Le Venezuela privé d'électricité, les habitants tentent de survivre

Depuis jeudi soir, la quasi-totalité du Vénézuela est privée d'électricité. Le gouvernement dénonce un sabotage des États-Unis. En attendant, les Vénézuéliens tentent de survivre.

Des habitants de Caracas marchent dans la rue alors que tout le courant est coupé. (Illustration)
Des habitants de Caracas marchent dans la rue alors que tout le courant est coupé. (Illustration) (RAYNER PENA / MAXPPP)

Le Venezuela n'a plus d'électricité depuis jeudi 7 mars. La quasi-totalité du territoire est privée de courant malgré quelques retours furtifs notamment à Caracas. Selon le gouvernement, il s'agit d'un sabotage orchestré par les États-Unis. L’opposition accuse de son côté les autorités de ne plus entretenir le réseau électrique depuis des années. 

En attendant, les Vénézuéliens tentent de survivre alors que le pays est paralysé. Rien qu'aller faire les courses est devenu presque impossible : la plupart des commerces et des supermarchés sont fermés. À cause de l’hyperinflation, les billets ont presque disparu et la panne de courant rend les terminaux bancaires inutilisables.

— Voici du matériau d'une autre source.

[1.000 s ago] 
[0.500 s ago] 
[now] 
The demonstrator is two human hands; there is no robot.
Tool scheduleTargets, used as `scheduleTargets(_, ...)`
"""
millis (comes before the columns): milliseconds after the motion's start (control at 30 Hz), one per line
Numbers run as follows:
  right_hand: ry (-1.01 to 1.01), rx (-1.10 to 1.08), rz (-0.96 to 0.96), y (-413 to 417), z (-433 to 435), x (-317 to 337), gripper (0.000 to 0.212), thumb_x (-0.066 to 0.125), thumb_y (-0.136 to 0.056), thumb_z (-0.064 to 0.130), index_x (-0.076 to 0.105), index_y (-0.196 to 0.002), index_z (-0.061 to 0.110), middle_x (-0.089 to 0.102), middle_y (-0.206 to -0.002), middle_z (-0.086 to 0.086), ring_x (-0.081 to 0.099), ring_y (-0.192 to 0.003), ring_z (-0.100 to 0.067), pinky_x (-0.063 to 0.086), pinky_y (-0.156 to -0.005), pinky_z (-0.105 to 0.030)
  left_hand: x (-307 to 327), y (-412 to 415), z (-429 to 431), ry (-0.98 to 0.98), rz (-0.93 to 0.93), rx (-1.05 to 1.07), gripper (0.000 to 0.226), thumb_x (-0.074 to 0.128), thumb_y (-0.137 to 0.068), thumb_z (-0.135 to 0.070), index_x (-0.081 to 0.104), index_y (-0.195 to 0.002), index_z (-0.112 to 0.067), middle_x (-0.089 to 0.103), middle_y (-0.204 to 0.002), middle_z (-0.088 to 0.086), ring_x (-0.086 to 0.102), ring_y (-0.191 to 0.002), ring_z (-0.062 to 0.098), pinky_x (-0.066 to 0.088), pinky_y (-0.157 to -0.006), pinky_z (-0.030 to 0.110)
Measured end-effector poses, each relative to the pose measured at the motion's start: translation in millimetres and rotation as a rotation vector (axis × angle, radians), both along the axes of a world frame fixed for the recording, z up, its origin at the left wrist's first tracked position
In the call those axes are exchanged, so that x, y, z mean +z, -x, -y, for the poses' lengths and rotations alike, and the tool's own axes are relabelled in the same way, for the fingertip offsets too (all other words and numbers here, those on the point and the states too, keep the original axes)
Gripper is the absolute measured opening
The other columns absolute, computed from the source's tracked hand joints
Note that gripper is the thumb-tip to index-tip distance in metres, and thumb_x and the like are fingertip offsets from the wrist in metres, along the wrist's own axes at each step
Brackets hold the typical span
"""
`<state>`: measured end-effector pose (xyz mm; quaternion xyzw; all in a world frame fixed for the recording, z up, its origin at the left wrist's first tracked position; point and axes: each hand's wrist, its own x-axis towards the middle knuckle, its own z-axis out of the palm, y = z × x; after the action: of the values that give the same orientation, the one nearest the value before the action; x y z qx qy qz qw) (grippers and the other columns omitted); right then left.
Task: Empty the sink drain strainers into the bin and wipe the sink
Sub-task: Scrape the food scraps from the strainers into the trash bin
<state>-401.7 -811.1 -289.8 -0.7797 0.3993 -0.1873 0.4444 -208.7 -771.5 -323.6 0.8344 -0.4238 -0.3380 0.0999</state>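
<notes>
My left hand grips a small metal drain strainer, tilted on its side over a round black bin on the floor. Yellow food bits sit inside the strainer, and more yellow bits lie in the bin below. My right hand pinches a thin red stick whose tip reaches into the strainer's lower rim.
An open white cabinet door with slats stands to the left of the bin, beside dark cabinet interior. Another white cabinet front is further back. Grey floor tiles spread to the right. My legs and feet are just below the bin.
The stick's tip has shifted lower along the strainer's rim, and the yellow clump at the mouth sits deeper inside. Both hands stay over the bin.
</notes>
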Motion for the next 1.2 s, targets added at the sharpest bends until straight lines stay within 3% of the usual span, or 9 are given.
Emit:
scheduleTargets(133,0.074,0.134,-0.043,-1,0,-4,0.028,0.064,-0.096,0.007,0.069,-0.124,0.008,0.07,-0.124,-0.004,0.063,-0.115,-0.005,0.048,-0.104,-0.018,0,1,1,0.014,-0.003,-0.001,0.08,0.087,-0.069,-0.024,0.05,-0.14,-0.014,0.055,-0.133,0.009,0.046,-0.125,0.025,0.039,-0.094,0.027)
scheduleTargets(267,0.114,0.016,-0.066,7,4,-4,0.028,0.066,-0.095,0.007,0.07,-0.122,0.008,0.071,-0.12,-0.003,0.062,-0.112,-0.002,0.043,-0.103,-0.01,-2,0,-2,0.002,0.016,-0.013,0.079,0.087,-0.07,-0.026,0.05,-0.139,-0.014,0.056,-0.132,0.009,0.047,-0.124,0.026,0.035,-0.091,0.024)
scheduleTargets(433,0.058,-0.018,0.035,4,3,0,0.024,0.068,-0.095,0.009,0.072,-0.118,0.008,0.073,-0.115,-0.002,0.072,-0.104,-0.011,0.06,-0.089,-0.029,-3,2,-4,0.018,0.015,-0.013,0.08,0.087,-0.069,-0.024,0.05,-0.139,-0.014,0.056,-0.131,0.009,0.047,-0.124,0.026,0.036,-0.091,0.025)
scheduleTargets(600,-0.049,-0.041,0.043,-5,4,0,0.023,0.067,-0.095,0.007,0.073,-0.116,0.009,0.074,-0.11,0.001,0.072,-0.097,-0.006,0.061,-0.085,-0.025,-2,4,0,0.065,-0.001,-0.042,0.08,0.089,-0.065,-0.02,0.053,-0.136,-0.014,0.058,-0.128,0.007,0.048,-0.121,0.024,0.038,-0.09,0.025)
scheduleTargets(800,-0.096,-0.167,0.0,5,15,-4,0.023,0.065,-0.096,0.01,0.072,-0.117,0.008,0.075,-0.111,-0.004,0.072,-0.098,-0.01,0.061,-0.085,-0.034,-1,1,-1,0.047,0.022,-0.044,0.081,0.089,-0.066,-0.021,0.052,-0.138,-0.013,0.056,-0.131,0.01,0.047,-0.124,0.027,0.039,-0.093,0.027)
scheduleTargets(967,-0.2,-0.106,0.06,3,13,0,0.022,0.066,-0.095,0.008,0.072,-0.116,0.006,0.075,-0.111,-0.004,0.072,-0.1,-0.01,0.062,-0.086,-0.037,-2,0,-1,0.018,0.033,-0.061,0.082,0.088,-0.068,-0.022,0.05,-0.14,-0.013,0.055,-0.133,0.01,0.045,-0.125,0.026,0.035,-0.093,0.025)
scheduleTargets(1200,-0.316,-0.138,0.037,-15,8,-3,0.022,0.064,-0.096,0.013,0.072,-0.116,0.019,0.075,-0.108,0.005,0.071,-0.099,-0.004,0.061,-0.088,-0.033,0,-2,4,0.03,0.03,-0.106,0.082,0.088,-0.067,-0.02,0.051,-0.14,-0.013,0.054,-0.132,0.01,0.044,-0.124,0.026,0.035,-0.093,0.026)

Plus de frigo, donc plus de produits frais

À l’entrée de Petare, le plus grand bidonville du Venezuela, près de Caracas, des centaines de personnes attendent devant des petits commerces dotés de générateurs. "Il n’y a presque plus aucun magasin avec de l’électricité et du réseau pour payer, mais ici oui, explique Maria. Il n’y a plus d’argent liquide, donc sans réseau les gens ne peuvent plus payer."
 
Francisco a attendu deux heures pour faire enfin ses courses. Comme son frigidaire ne fonctionne plus, il doit faire des choix. "On essaie d’acheter des aliments non périssables. Du riz, de la farine, des œufs, des choses qui n’ont pas besoin d’être réfrigérées et qui peuvent être conservées."
 
Derrière le comptoir, Ingrid la vendeuse approuve de la tête. Depuis vendredi, elle a perdu tout ce qu’elle gardait au réfrigérateur.

Toute la viande que j’avais a pourri. J’ai dû tout jeter à la poubelle. L’équivalent d’un mois de salaire, envolé.Ingridà franceinfo

La vendeuse reprend : "C’est comme si je n’avais rien fait, j’ai travaillé pour rien."
 
Pour ces personnes issues de quartiers particulièrement populaires, peu leur importe de savoir si la panne est le produit d’un sabotage ou d’un mauvais entretien, ils veulent simplement que ça s’arrête, et que le Venezuela redevienne un pays "normal".